No exception is raised, but the result is silently wrong. HoloViews auto-detects the remaining DataFrame columns (x, y) as vdims, producing 100 individual bars rather than a 4-bar categorical count chart. The element technically renders with link_selections, but the visualization is meaningless — it is not a count (or any aggregation) over categories.


Minimum reproducible example

Self-contained script demonstrating all three failures (HoloViews 1.22.1, Python 3.12):

import holoviews as hv
import numpy as np
import pandas as pd

hv.extension('bokeh')

# --- Sample data ---
rng = np.random.default_rng(42)
df = pd.DataFrame({
    'category': rng.choice(['A', 'B', 'C', 'D'], 100),
    'x': rng.normal(size=100),
    'y': rng.normal(size=100),
})

ls = hv.link_selections.instance()
points = hv.Points(df, kdims=['x', 'y'], vdims=['category'])

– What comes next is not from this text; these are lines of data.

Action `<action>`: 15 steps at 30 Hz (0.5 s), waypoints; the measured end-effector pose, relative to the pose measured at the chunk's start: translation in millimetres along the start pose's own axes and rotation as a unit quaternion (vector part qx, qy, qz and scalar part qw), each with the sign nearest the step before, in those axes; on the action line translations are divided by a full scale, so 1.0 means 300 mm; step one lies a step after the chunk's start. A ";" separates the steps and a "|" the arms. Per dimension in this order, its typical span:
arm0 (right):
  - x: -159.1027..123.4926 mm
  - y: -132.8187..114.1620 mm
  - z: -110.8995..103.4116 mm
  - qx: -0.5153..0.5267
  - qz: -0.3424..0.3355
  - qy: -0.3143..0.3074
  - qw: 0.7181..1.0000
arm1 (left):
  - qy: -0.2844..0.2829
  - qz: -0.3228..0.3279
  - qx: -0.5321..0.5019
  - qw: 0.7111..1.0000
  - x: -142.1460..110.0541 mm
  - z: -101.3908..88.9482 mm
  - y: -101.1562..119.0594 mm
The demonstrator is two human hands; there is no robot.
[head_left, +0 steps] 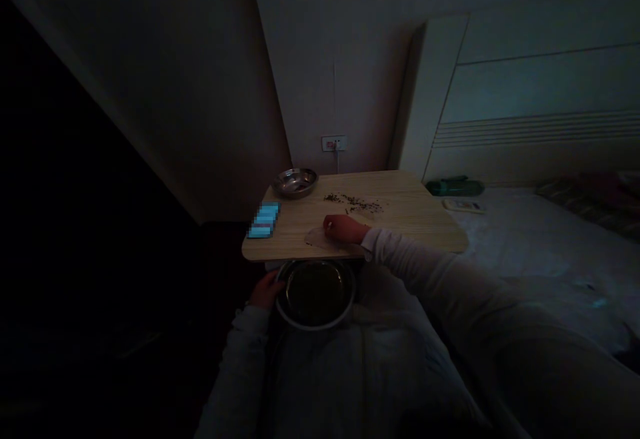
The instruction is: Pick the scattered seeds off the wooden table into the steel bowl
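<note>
In dim light my left hand (265, 290) grips the left rim of a metal bowl (315, 292) held on my lap just below the near edge of a small wooden table (415, 215). My right hand (343, 229) rests on the table near its front edge, fingers curled and pinched over a pale heap (315, 237) of small pieces. What the fingers hold is too small to make out. A scatter of dark small bits (355, 202) lies on the table just beyond that hand.
A second metal bowl (295, 182) stands at the table's far left corner. A lit blue phone screen (264, 220) lies at the left edge. A wall socket (333, 143) is behind. A bed with a green object (454, 187) and a remote (464, 205) lies to the right.
</note>
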State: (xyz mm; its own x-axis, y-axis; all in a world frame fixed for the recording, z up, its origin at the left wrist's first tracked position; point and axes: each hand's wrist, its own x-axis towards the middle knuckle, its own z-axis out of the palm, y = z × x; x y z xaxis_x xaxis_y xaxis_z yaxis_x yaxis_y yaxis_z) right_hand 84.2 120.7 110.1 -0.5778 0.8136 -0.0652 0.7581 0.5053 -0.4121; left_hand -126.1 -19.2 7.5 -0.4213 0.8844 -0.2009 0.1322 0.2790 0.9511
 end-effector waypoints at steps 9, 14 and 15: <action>-0.010 -0.038 0.030 0.022 -0.055 -0.016 0.998 | -0.006 -0.009 -0.035 0.999 0.009 0.011 -0.013; -0.047 -0.062 0.040 0.058 -0.092 -0.063 0.992 | 0.011 -0.016 -0.037 0.999 -0.013 0.017 0.021; -0.056 -0.065 0.039 0.077 -0.101 -0.071 0.989 | 0.009 -0.017 -0.043 0.999 -0.018 0.018 0.028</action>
State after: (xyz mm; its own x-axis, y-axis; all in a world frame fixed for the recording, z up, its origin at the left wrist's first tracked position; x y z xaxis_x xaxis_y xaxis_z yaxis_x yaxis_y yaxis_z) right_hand 75.6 93.6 108.6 -0.7582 0.6458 -0.0900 0.5737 0.5952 -0.5627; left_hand -118.0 -19.6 15.5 -0.4409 0.8677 -0.2296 0.0410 0.2750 0.9606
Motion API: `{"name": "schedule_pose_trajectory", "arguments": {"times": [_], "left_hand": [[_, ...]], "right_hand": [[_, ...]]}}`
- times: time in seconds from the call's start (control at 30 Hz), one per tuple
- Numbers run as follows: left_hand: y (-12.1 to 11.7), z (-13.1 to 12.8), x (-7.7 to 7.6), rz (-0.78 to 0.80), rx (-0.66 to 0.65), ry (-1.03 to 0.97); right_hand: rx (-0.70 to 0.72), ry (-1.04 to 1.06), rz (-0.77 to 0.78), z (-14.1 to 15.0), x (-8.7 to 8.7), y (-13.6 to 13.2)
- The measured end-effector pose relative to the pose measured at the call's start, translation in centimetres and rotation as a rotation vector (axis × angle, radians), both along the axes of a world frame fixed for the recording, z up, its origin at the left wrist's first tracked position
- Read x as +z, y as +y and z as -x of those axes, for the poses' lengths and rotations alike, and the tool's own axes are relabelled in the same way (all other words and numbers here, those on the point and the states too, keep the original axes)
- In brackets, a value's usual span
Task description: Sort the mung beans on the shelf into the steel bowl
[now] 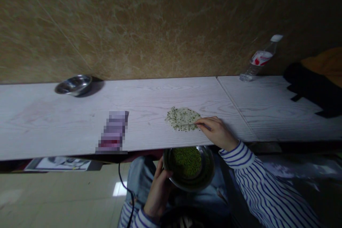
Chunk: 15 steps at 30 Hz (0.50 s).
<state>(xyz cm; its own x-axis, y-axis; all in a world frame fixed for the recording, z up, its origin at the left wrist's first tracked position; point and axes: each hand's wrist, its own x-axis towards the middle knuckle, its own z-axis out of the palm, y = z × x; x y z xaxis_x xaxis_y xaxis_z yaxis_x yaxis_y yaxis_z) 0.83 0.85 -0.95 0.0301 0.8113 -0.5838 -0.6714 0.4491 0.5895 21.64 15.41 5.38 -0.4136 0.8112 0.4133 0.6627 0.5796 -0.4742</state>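
Note:
My left hand (161,185) is closed on the left rim of a metal bowl (210,165), held over my lap just below the table's front edge. Green beans (187,160), small and round, lie in the bowl. On the table, a flat patch of whitish grains mixed with green beans (183,117) is spread out. At its right edge, my right hand (212,128) pinches a thin, narrow strip (188,124). The strip points left across the near part of the patch; its exact kind is too fine to make out.
A second metal bowl (74,85) stands by the wall at the left. A blurred-out phone-shaped object (113,131) lies near the front edge. At the right are a clear plastic bottle (260,58) and a dark and orange cloth item (320,78). A black cable (125,185) hangs below.

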Motion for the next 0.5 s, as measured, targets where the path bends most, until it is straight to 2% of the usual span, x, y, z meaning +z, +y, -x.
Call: {"name": "schedule_pose_trajectory", "arguments": {"times": [0.23, 0.37, 0.5], "left_hand": [[-0.1, -0.1, 0.5, 0.001, -0.021, 0.006], [-0.2, -0.2, 0.9, 0.018, -0.029, 0.020], [-0.3, -0.2, 1.0, 0.014, -0.016, 0.007]], "right_hand": [[-0.111, -0.003, -0.054, -0.7, -0.2, -0.9], [-0.074, -0.024, -0.057, -0.5, -0.6, -1.4], [-0.030, -0.029, -0.047, -0.2, -0.3, -2.3]]}}
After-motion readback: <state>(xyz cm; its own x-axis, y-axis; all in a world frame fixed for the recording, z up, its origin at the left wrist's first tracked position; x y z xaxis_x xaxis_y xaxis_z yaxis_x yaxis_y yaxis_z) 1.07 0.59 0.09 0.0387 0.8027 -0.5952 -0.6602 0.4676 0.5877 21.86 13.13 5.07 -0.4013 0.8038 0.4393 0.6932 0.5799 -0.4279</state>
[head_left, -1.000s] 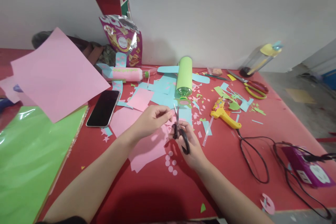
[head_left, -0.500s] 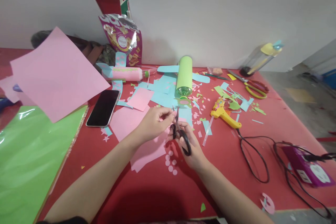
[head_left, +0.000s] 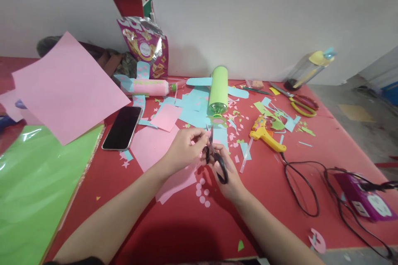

# --- Failure 1: histogram on categorical dimension ---
from holoviews.operation import histogram

try:
    hist_cat = histogram(points, dimension='category')
    print('Attempt 1 succeeded (unexpected)')
except Exception as e:
    print(f'Attempt 1 — histogram on categorical:\n  {type(e).__name__}: {e}\n')

# --- Failure 2: Pre-aggregated Bars with link_selections ---
bars_agg = hv.Bars(
    df.groupby('category').size().reset_index(name='count'),
    kdims='category', vdims='count',
)
try:
    layout = ls(points) + ls(bars_agg)
    # Trigger a selection to expose the error
    from holoviews.util.transform import dim
    ls.selection_expr = (dim('x') > 0)
    hv.render(layout)
    print('Attempt 2 succeeded (unexpected)')
except Exception as e:
    print(f'Attempt 2 — Pre-aggregated Bars:\n  {type(e).__name__}: {e}\n')

# --- Failure 3: Raw Bars from unaggregated data (silent wrong behavior) ---
bars_raw = hv.Bars(df, kdims=['category'])
print(f'Attempt 3 — Raw Bars auto-detected vdims: {bars_raw.vdims}')
print(f'  Expected 4 category-count bars, got {len(bars_raw)} individual rows.')
print('  No exception, but the chart is meaningless — not a categorical aggregation.\n')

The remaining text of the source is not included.